Subject: Re: [PATCH 1/7] fs: Add user namesapace member to struct super_block
To: Seth Forshee <seth.forshee@canonical.com>,
        "Eric W. Biederman" <ebiederm@xmission.com>
References: <1436989569-69582-1-git-send-email-seth.forshee@canonical.com>
 <1436989569-69582-2-git-send-email-seth.forshee@canonical.com>
 <87a8uw95u8.fsf@x220.int.ebiederm.org> <20150805210355.GA10680@ubuntu-hedt>
 <87614tph6g.fsf@x220.int.ebiederm.org> <20150806142029.GB63559@ubuntu-hedt>
 <20150807143200.GB112663@ubuntu-hedt>
Cc: Stephen Smalley <sds@tycho.nsa.gov>,
        Alexander Viro <viro@zeniv.linux.org.uk>,
        Jeff Layton <jlayton@poochiereds.net>,
        "J. Bruce Fields" <bfields@fieldses.org>,
        Serge Hallyn <serge.hallyn@canonical.com>,
        Andy Lutomirski <luto@amacapital.net>, linux-fsdevel@vger.kernel.org,
        linux-security-module@vger.kernel.org, selinux@tycho.nsa.gov,
        linux-kernel@vger.kernel.org,
        Lukasz Pawelczyk <l.pawelczyk@samsung.com>
From: Casey Schaufler <casey@schaufler-ca.com>
Message-ID: <55C4FA73.2080401@schaufler-ca.com>
Date: Fri, 7 Aug 2015 11:35:31 -0700
User-Agent: Mozilla/5.0 (Windows NT 6.1; WOW64; rv:38.0) Gecko/20100101
 Thunderbird/38.1.0
MIME-Version: 1.0
In-Reply-To: <20150807143200.GB112663@ubuntu-hedt>
Content-Type: text/plain; charset=windows-1252
Content-Transfer-Encoding: 7bit
Sender: linux-kernel-owner@vger.kernel.org
Content-Length: 10134
Lines: 217

On 8/7/2015 7:32 AM, Seth Forshee wrote:
> On Thu, Aug 06, 2015 at 09:20:29AM -0500, Seth Forshee wrote:
>> On Wed, Aug 05, 2015 at 04:19:03PM -0500, Eric W. Biederman wrote:
>>> Seth Forshee <seth.forshee@canonical.com> writes:
>>>
>>>> On Wed, Jul 15, 2015 at 09:47:11PM -0500, Eric W. Biederman wrote:
>>>>> Seth Forshee <seth.forshee@canonical.com> writes:
>>>>>
>>>>>> Initially this will be used to eliminate the implicit MNT_NODEV
>>>>>> flag for mounts from user namespaces. In the future it will also
>>>>>> be used for translating ids and checking capabilities for
>>>>>> filesystems mounted from user namespaces.
>>>>>>
>>>>>> s_user_ns is initialized in alloc_super() and is generally set to
>>>>>> current_user_ns(). To avoid security and corruption issues, two
>>>>>> additional mount checks are also added:
>>>>>>
>>>>>>  - do_new_mount() gains a check that the user has CAP_SYS_ADMIN
>>>>>>    in current_user_ns().
>>>>>>
>>>>>>  - sget() will fail with EBUSY when the filesystem it's looking
>>>>>>    for is already mounted from another user namespace.
>>>>>>
>>>>>> proc needs some special handling here. The user namespace of
>>>>>> current isn't appropriate when forking as a result of clone (2)
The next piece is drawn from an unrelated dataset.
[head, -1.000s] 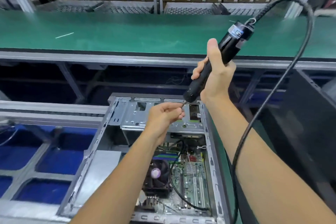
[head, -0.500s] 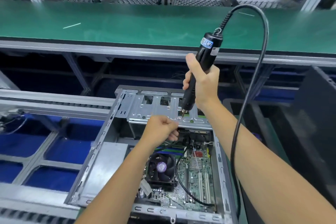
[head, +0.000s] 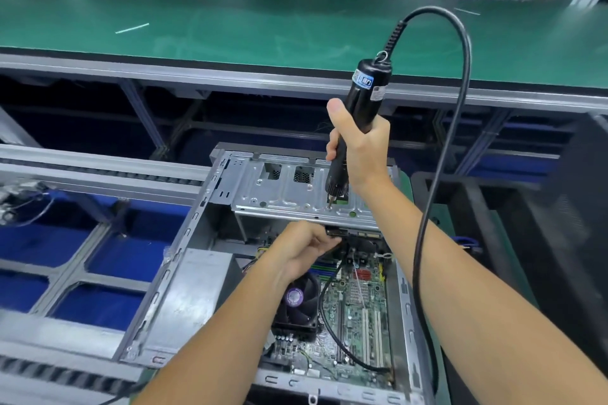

>>>>>> with CLONE_NEWPID|CLONE_NEWUSER, as it will make proc unmountable
>>>>>> from within the new user namespace. Instead, the user namespace
>>>>>> which owns the new pid namespace should be used. sget_userns() is
>>>>>> added to allow passing of a user namespace other than that of
>>>>>> current, and this is used by proc_mount(). sget() becomes a
>>>>>> wrapper around sget_userns() which passes current_user_ns().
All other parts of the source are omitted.